Shakespeare's Ghost in Karachi: 'Et tu, Hamza' Reveals 400 Years of Crime Saga DNA

2026-04-01

Pakistan's gritty crime saga 'Dhurandhar' is more than a modern thriller—it is a structural homage to William Shakespeare's exploration of power, betrayal, and madness, with characters that mirror the Bard's greatest tragedies set against the backdrop of Karachi's Lyari streets.
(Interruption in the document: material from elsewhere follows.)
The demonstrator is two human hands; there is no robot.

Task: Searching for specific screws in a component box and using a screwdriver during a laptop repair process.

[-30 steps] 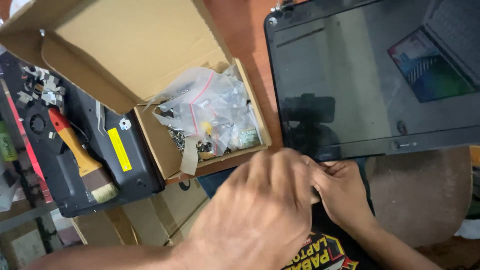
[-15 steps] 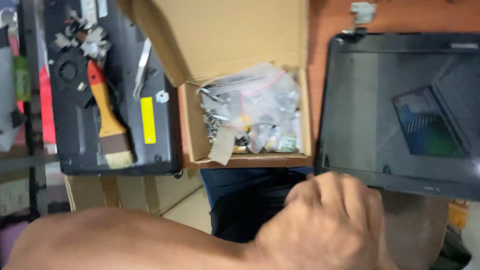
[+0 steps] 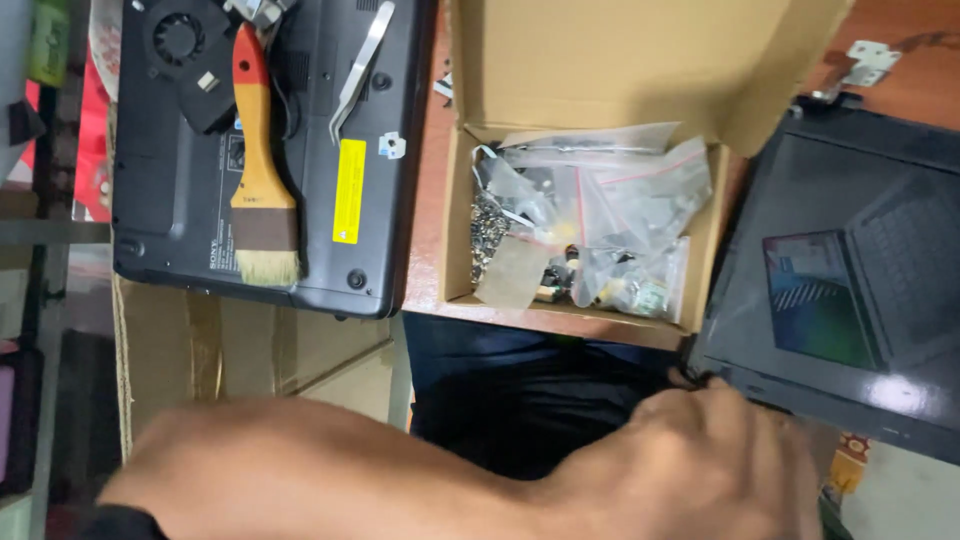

The Bard's DNA in Karachi's Blood

Before Hamza Ali Mazari, there was Hamlet. Before Rehman Dakait, there was Julius Caesar. Before Major Iqbal, there was Claudius. Before Yalina, there was Ophelia. Before Jameel, there was the Fool. This is not mere coincidence; it is a structural echo of the Elizabethan era transplanted into the modern Pakistani underworld.

'Dhurandhar' is a crime saga set across Pakistan's Karachi and Lyari, streets where gang rivalry bleeds into politics, where violence is both currency and career, and where the path to power runs directly through everything elite society pretends does not exist. It is also, quietly and structurally, one of the most 'Shakespearean things' Indian cinema has made in years. The Bard didn't write it. But you'd be forgiven for thinking he left 'notes.' - afhow

Four hundred years ago, a playwright in London wrote about ambition, betrayal, madness, and the slow rot of power. He set his stories in Denmark, Scotland, and ancient Britain. He was writing about the England he lived in. Dhurandhar is set in Karachi and some bit of Punjab. The geography is different. The humans, however, are seemingly identical.

Hamza as Hamlet: The Prince's Burden

Hamza Ali Mazari as Jaskirat Singh Rangi — Hamlet to Brutus. Four hundred years ago, William Shakespeare wrote a prince called Hamlet. Hamlet is on a revenge mission (that wasn't entirely his own) who discovers, somewhere in the middle of executing it, that the mission has changed him into someone the revenge was supposed to be against. The mission was clean. The pursuit of it was not. And there is no way back to who he was before the 'ghost' spoke to him.

Jaskirat Singh Rangi aka Hamza Ali Mazari, played by Ranveer Singh, is in the same place — shaped by an ambition that arrived as a calling, carried forward by a momentum that started before his own choices did, moving toward an ending he can see clearly and cannot stop.

Watch Jaskirat-turned-Hamza, and you will see something different. It is not confusion. It is not fear. It is the particular stillness of a man who sees too clearly, who has looked at every institution around him and understood, without being told, exactly how each one works and exactly what it costs to move through it. The police. The politicians. The criminal networks that blur, on close inspection, into both. Jaskirat Singh Rangi, aka Hamza Ali Mazari, was assigned a mission that wasn't entirely his own but was entirely owned by him, and that mission that started with a confusion (lots of whys, whos and whoms) is what changed the course of his life, just like Hamlet's.

Brutus in the Shadows: The Betrayal of Trust

Interestingly, there's a shade of Brutus too in Aditya Dhar's Hamza: When made to believe that Rehman Dakait was 'evil', just like Brutus was by the Senate against Julius Caesar, he planned and executed the killing of the man who trusted him the most. 'Et tu, Brute?'

The killing of a dictator, however, is certain — but who takes the lead becomes history!

Why Dhurandhar Matters

As the story unfolds, the audience is invited to see the familiar faces of Shakespeare's tragedies in a new, gritty context. The 'Dhurandhar' saga is not just a crime story; it is a modern tragedy of power, where the lines between hero and villain blur, and the cost of ambition is measured in blood.